(Dataset items)
+--

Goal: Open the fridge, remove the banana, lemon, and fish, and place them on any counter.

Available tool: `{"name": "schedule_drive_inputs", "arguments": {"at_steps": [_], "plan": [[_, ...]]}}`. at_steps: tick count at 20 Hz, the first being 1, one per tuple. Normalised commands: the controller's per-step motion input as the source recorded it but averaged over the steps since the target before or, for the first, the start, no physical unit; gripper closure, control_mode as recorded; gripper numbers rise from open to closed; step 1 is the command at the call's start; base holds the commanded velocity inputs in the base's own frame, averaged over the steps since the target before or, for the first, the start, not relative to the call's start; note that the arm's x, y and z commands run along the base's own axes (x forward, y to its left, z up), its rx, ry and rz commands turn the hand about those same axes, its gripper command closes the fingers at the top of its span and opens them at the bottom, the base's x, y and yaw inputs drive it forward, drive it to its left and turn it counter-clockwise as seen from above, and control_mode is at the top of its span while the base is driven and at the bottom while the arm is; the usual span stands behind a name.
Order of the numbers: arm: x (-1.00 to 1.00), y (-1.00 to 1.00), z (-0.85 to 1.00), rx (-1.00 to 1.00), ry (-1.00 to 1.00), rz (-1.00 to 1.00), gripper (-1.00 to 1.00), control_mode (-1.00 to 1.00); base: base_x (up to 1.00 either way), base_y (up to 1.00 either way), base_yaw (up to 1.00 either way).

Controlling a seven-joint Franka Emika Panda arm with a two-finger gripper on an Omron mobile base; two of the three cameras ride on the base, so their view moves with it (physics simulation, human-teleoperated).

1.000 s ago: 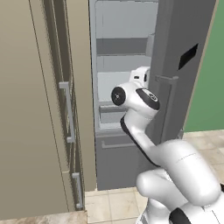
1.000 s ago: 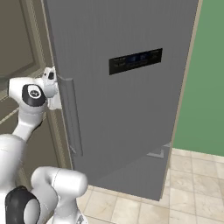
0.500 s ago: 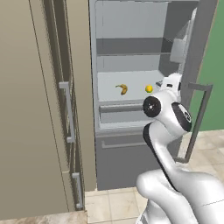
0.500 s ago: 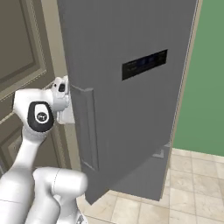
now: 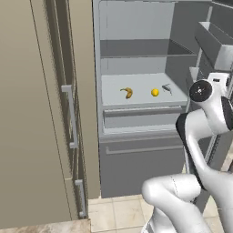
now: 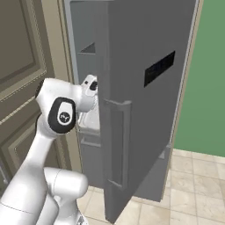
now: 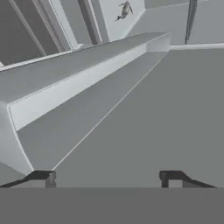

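The fridge stands open, its door swung wide to the right with the bar handle facing out. Beige cabinets flank it on the left. The arm's hand sits at the right side of the opening, by the inner face of the door, level with the middle shelf.

The gripper holds nothing; its fingertips stand wide apart against plain grey door surface.

All three items lie on that middle shelf: the banana left of centre, long axis roughly front to back with a curve; the lemon right of centre; the fish nearest the shelf's right edge, lying slantwise.

Key relation: the items lie left of the hand and deeper inside the fridge. The fish looks nearest, then lemon, then banana. In the hand view the fish shows far off at the top, so the gripper likely needs to turn inward toward the shelf before reaching.
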Motion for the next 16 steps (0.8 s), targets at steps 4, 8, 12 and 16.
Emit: {"name": "schedule_drive_inputs", "arguments": {"at_steps": [4, 8, 12, 16], "plan": [[0.00, -1.00, 0.17, 0.16, 0.09, -0.12, -1.00, -1.00, 0.00, 0.00, 0.00], [0.00, -0.98, -0.08, 0.04, 0.00, -0.09, -1.00, -1.00, 0.00, 0.00, 0.00], [-0.01, -0.94, -0.40, 0.00, -0.04, -0.09, -1.00, -1.00, 0.00, 0.00, 0.00], [-0.01, -0.82, -0.11, 0.00, -0.11, -0.08, -1.00, -1.00, 0.00, 0.00, 0.00]]}}
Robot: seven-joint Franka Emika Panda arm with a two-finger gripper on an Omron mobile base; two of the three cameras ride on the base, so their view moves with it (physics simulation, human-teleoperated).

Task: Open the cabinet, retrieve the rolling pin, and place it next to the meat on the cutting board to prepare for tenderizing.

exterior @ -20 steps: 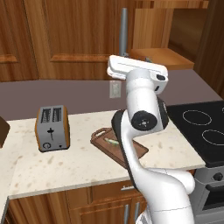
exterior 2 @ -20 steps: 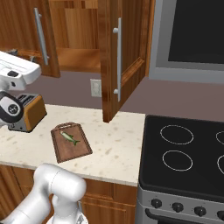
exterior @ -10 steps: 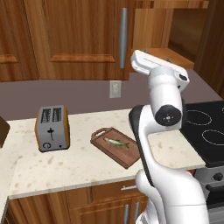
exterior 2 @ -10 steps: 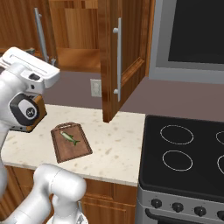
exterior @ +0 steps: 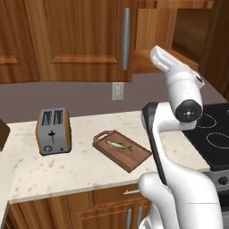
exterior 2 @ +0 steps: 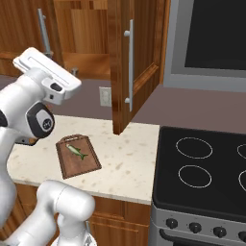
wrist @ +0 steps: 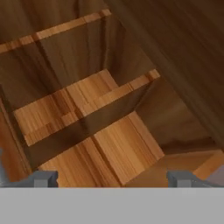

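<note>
Our claw [wrist: 112,179] stands with its jaws wide apart and nothing between them, its two dark fingertips [wrist: 41,178] at the bottom of the hand view, aimed into the cabinet [exterior 2: 137,57]. We see the lighter wood interior there, with a shelf [wrist: 87,109] crossing it and bare boards above and below; we cannot make out the rolling pin anywhere in it. From the right base view the cabinet's right door swings out over the counter [exterior 2: 129,153] with its long silver handle [exterior 2: 129,65] facing us, and the hand sits raised in front of the opening. On the counter lies the cutting board [exterior: 123,152], flat, its looped handle toward the toaster [exterior: 53,130]. The meat [exterior: 119,145] rests on the board near its middle. The toaster stands well apart to the left of the board. A black stovetop [exterior 2: 202,168] adjoins the counter on the right, and a wall outlet [exterior: 117,91] sits above the board.
</note>
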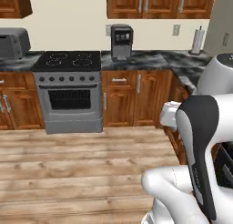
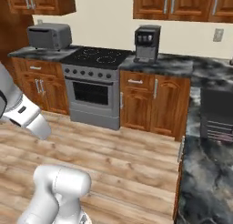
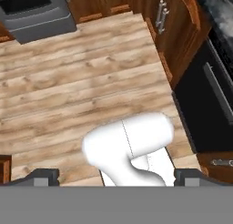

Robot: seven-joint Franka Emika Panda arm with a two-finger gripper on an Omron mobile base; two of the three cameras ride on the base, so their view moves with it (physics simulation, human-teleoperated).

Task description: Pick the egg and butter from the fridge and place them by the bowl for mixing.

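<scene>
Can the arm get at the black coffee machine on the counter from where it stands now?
Probably not: the black coffee machine sits on the dark marbled counter across wooden floor, and the open tool points down at floor.

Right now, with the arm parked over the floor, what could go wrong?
1. The gripper hangs open over bare wood floor, holding nothing; the task hasn't started.
2. The stove, coffee machine and toaster are ahead, so the base likely has to turn.
3. Turning could clip the cabinets or the marble counter close on the right.
</scene>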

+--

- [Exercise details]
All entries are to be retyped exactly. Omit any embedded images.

- [Solution below]
Goal: Open the fridge, remove the banana, lemon, and fish, and place them on any counter.

Available tool: `{"name": "schedule_drive_inputs", "arguments": {"at_steps": [_], "plan": [[_, ...]]}}`. at_steps: tick count at 20 Hz, the first being 1, one per tuple. Normalised commands: the controller's per-step motion input as the source recorded it but averaged over the steps since the target before or, for the first, the start, no physical unit; gripper closure, control_mode as recorded; gripper numbers rise from open to closed; step 1 is the command at the call's start; base holds the commanded velocity inputs in the base's own frame, averaged over the steps since the target before or, for the first, the start, not relative to the call's start; note that the arm's x, y and z commands run along the base's own axes (x forward, y to its left, z up), its rx, ry and rz commands turn the hand about those same axes, its gripper command closes the fingers at the top of its span and opens them at the bottom, the base's x, y and yaw inputs drive it forward, drive it to its left and turn it counter-clockwise as seen from above, and control_mode is at the top of its span while the base is driven and at the bottom while the arm is; the usual span stands behind a name.
Order of the numbers: arm: x (-1.00 to 1.00), y (-1.00 to 1.00), z (-0.85 to 1.00), rx (-1.00 to 1.00), ry (-1.00 to 1.00), rz (-1.00 to 1.00), gripper (-1.00 to 1.00), control_mode (-1.00 to 1.00); base: base_x (up to 1.00 either way), base_y (up to 1.00 either way), base_yaw (up to 1.00 either way).

Controlling a seven-joint Franka Emika Panda arm with a two-finger gripper on an Omron mobile base; two of the three cameras ride on the base, so their view moves with it (physics simulation, human-teleoperated).

1.000 s ago: 
1.000 s ago: 
0.500 s ago: 
0.500 s ago: 
now: 
now: 
now: 

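The fridge stands open, its door swung wide to the right with the bar handle facing out. Beige cabinets flank it on the left. The arm's hand sits at the right side of the opening, by the inner face of the door, level with the middle shelf.

The gripper holds nothing; its fingertips stand wide apart against plain grey door surface.

All three items lie on that middle shelf: the banana left of centre, long axis roughly front to back with a curve; the lemon right of centre; the fish nearest the shelf's right edge, lying slantwise.

Key relation: the items lie left of the hand and deeper inside the fridge. The fish looks nearest, then lemon, then banana. In the hand view the fish shows far off at the top, so the gripper likely needs to turn inward toward the shelf before reaching.
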Motion for the next 16 steps (0.8 s), targets at steps 4, 8, 12 and 16.
Emit: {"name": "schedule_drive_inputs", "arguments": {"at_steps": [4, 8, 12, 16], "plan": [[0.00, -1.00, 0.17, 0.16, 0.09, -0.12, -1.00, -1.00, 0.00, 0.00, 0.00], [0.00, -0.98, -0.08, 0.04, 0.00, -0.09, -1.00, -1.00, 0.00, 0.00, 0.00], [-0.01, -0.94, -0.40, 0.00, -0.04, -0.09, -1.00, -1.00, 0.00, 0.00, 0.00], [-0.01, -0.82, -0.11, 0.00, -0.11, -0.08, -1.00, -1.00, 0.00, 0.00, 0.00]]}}
Robot: seven-joint Franka Emika Panda arm with a two-finger gripper on an Omron mobile base; two of the three cameras ride on the base, so their view moves with it (physics simulation, human-teleoperated).

Task: Open the cabinet, retrieve the rolling pin, and place it next to the meat on the cutting board to prepare for tenderizing.

exterior @ -20 steps: 
exterior 2 @ -20 steps: 
exterior @ -10 steps: 
exterior 2 @ -10 steps: 
exterior @ +0 steps: 
exterior 2 @ +0 steps: 
wrist @ +0 steps: 

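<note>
Our claw [wrist: 112,179] stands with its jaws wide apart and nothing between them, its two dark fingertips [wrist: 41,178] at the bottom of the hand view, aimed into the cabinet [exterior 2: 137,57]. We see the lighter wood interior there, with a shelf [wrist: 87,109] crossing it and bare boards above and below; we cannot make out the rolling pin anywhere in it. From the right base view the cabinet's right door swings out over the counter [exterior 2: 129,153] with its long silver handle [exterior 2: 129,65] facing us, and the hand sits raised in front of the opening. On the counter lies the cutting board [exterior: 123,152], flat, its looped handle toward the toaster [exterior: 53,130]. The meat [exterior: 119,145] rests on the board near its middle. The toaster stands well apart to the left of the board. A black stovetop [exterior 2: 202,168] adjoins the counter on the right, and a wall outlet [exterior: 117,91] sits above the board.
</note>
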
Robot: seven-joint Franka Emika Panda arm with a two-finger gripper on an Omron mobile base; two of the three cameras ride on the base, so their view moves with it (physics simulation, human-teleoperated).

Task description: Pick the egg and butter from the fridge and place them by the bowl for mixing.

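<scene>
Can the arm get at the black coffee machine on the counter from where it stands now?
Probably not: the black coffee machine sits on the dark marbled counter across wooden floor, and the open tool points down at floor.

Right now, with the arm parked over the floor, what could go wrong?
1. The gripper hangs open over bare wood floor, holding nothing; the task hasn't started.
2. The stove, coffee machine and toaster are ahead, so the base likely has to turn.
3. Turning could clip the cabinets or the marble counter close on the right.
</scene>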

No more output is required for the exercise.